[Data extract Boundary: Start]
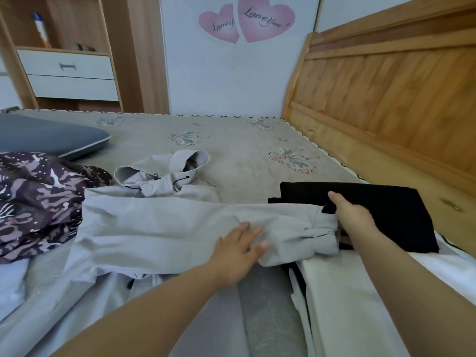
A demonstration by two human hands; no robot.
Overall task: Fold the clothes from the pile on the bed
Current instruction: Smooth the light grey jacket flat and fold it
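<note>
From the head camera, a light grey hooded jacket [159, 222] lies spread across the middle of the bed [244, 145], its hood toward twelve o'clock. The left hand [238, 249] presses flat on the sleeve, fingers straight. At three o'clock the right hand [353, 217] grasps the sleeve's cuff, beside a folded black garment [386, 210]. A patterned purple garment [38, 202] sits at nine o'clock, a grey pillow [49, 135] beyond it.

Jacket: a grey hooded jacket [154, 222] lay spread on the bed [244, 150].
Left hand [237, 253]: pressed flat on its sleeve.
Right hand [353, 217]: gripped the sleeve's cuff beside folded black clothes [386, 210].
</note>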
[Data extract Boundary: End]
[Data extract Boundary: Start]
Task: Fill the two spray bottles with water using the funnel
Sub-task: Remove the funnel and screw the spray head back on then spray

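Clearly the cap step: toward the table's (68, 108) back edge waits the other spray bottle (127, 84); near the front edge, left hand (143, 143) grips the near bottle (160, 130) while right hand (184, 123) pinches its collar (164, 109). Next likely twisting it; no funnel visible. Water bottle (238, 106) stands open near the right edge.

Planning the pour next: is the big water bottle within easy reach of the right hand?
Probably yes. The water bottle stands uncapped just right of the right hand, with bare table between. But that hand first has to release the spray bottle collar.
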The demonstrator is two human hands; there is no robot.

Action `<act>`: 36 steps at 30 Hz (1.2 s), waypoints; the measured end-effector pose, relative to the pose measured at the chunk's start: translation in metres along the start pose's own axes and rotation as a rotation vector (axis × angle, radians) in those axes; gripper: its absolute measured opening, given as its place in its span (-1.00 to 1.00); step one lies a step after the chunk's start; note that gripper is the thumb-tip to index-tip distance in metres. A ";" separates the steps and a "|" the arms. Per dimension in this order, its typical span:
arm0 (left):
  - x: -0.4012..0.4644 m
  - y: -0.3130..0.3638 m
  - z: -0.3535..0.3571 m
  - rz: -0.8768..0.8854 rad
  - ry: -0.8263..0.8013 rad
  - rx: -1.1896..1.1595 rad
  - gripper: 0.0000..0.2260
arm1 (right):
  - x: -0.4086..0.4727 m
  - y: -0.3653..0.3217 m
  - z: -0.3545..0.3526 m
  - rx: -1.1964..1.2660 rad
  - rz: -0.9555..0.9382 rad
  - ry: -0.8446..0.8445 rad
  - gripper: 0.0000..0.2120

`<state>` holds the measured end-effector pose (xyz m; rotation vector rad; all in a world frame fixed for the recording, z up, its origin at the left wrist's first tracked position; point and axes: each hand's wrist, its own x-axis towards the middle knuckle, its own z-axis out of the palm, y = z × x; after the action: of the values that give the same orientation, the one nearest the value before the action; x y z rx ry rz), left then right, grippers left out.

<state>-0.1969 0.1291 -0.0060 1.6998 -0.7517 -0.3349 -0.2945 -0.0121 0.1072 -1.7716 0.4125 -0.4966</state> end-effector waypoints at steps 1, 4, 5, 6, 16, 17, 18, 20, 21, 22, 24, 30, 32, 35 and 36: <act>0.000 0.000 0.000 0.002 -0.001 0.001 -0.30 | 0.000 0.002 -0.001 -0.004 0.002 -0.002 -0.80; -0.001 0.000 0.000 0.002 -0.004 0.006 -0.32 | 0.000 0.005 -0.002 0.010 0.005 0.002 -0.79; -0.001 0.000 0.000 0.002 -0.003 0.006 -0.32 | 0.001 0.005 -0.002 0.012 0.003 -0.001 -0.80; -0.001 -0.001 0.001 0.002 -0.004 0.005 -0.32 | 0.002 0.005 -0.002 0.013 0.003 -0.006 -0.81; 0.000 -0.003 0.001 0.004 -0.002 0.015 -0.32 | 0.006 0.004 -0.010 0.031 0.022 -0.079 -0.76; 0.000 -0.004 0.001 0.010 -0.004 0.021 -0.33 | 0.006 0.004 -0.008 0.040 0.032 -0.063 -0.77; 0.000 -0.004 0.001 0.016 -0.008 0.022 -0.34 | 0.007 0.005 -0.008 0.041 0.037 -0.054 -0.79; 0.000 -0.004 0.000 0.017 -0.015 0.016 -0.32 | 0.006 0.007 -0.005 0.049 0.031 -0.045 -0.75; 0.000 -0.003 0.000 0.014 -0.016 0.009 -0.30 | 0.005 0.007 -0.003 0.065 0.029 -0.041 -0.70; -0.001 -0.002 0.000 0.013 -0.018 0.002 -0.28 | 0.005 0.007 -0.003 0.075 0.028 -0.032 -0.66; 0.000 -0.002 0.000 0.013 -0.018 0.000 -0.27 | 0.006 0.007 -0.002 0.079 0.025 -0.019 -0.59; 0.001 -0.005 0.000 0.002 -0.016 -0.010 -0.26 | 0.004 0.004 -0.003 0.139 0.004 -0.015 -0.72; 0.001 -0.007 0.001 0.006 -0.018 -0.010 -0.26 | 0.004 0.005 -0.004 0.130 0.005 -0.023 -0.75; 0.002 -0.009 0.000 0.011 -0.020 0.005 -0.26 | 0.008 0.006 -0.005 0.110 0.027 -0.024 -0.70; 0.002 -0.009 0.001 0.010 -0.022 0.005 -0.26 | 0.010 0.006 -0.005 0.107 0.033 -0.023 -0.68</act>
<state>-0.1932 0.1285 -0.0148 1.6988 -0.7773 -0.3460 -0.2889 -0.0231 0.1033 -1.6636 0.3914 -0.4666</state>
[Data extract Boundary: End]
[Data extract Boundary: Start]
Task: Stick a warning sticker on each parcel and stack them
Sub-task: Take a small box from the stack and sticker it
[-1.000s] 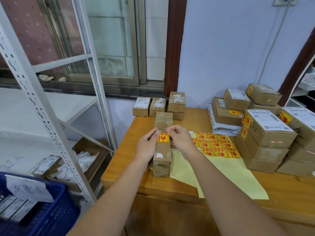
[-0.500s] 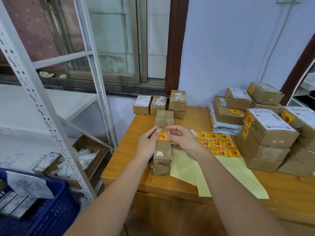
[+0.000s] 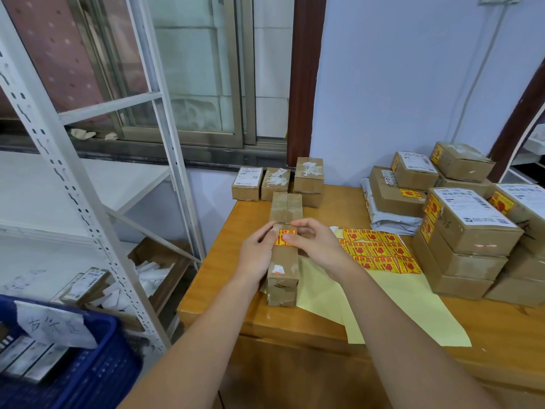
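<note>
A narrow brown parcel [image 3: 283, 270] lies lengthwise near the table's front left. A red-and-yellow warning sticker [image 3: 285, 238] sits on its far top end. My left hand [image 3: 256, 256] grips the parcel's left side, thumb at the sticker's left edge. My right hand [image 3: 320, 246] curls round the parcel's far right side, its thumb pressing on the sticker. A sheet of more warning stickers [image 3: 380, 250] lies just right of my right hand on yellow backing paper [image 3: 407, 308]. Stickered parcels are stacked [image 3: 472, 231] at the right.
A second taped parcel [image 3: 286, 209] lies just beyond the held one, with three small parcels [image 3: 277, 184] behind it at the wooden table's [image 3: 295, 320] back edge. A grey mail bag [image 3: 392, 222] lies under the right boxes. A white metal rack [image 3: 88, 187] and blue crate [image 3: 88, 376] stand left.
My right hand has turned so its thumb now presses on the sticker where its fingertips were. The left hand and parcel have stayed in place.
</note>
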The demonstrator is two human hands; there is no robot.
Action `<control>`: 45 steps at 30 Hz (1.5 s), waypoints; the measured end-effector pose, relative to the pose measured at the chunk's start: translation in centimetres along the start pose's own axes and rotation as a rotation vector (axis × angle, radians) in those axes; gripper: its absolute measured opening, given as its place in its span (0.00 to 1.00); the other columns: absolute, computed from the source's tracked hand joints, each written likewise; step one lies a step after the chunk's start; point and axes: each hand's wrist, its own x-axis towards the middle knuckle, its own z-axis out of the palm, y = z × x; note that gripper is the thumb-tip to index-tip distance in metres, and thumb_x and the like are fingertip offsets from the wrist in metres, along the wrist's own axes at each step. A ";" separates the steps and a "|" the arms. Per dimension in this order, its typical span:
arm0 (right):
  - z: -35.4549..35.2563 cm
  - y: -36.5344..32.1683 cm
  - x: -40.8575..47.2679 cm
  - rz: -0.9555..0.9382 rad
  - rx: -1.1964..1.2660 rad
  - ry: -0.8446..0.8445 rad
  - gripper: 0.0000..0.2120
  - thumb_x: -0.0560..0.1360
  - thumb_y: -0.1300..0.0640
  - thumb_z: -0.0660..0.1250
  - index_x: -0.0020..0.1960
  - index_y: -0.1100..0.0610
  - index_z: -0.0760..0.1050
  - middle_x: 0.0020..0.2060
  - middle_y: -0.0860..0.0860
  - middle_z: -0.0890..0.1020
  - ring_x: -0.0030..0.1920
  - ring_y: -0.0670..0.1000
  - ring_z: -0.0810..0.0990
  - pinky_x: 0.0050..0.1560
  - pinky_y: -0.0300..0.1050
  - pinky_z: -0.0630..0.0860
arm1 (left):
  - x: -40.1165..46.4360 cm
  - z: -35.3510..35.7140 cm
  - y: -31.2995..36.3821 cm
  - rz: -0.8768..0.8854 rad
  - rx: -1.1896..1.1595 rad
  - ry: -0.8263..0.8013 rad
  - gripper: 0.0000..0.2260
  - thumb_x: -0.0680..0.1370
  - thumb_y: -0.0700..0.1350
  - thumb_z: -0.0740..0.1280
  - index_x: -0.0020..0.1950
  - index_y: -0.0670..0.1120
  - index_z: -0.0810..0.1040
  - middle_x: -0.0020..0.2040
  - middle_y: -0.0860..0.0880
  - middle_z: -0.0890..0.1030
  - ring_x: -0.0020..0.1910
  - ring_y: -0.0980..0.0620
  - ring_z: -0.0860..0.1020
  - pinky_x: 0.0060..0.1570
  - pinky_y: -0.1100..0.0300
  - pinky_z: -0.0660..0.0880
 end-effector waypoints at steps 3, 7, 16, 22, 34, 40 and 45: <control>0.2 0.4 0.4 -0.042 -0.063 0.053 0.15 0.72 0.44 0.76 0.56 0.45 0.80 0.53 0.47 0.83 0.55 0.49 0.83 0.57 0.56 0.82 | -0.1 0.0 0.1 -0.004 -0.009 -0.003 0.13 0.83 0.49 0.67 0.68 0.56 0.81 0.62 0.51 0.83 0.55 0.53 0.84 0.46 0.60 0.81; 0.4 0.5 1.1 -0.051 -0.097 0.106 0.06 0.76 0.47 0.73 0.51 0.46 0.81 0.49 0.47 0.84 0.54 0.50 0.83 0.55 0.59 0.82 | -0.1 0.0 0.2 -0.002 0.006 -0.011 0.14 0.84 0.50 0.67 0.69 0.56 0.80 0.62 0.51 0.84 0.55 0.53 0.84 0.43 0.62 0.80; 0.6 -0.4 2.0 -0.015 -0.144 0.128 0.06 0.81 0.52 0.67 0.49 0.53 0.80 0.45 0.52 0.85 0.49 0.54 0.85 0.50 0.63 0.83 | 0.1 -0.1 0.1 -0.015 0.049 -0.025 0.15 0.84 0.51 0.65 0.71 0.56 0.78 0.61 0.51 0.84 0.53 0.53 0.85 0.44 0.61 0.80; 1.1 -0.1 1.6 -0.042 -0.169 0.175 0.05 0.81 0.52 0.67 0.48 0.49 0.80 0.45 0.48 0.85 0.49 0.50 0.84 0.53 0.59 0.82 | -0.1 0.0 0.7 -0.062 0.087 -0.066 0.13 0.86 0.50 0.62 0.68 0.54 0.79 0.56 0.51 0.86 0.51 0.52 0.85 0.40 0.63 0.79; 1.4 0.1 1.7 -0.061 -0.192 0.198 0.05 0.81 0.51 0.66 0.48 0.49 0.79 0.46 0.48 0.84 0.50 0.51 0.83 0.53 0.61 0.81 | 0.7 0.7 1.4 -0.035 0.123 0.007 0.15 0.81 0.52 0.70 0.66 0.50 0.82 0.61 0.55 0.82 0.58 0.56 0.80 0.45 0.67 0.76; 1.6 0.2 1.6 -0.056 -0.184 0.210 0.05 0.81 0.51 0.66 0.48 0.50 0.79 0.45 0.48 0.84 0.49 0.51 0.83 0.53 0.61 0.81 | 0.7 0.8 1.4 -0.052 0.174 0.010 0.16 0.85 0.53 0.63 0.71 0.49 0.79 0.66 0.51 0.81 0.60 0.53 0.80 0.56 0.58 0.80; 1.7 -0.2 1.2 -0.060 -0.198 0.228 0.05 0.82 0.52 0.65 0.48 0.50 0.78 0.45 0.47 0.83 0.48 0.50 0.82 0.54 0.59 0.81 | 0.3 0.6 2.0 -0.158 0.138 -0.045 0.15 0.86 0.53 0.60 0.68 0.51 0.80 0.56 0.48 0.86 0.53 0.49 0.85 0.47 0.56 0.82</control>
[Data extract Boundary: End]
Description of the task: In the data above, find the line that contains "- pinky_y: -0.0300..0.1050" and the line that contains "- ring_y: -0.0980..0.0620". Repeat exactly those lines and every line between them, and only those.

Result:
  - pinky_y: -0.0300..0.1050
  - pinky_z: -0.0630..0.0860
arm1 (left):
  - x: -40.1165..46.4360 cm
  - z: -35.3510..35.7140 cm
  - y: -31.2995..36.3821 cm
  - rz: -0.8768..0.8854 rad
  - rx: -1.1896..1.1595 rad
  - ry: -0.8263..0.8013 rad
  - gripper: 0.0000..0.2260
  - thumb_x: -0.0680..0.1370
  - thumb_y: -0.0700..0.1350
  - thumb_z: -0.0740..0.1280
  - index_x: -0.0020..0.1950
  - index_y: -0.0670..0.1120
  - index_z: -0.0810..0.1040
  - middle_x: -0.0020..0.2040
  - middle_y: -0.0860..0.0880
  - middle_z: -0.0890..0.1030
  - ring_x: -0.0020..0.1910
  - ring_y: -0.0980..0.0620

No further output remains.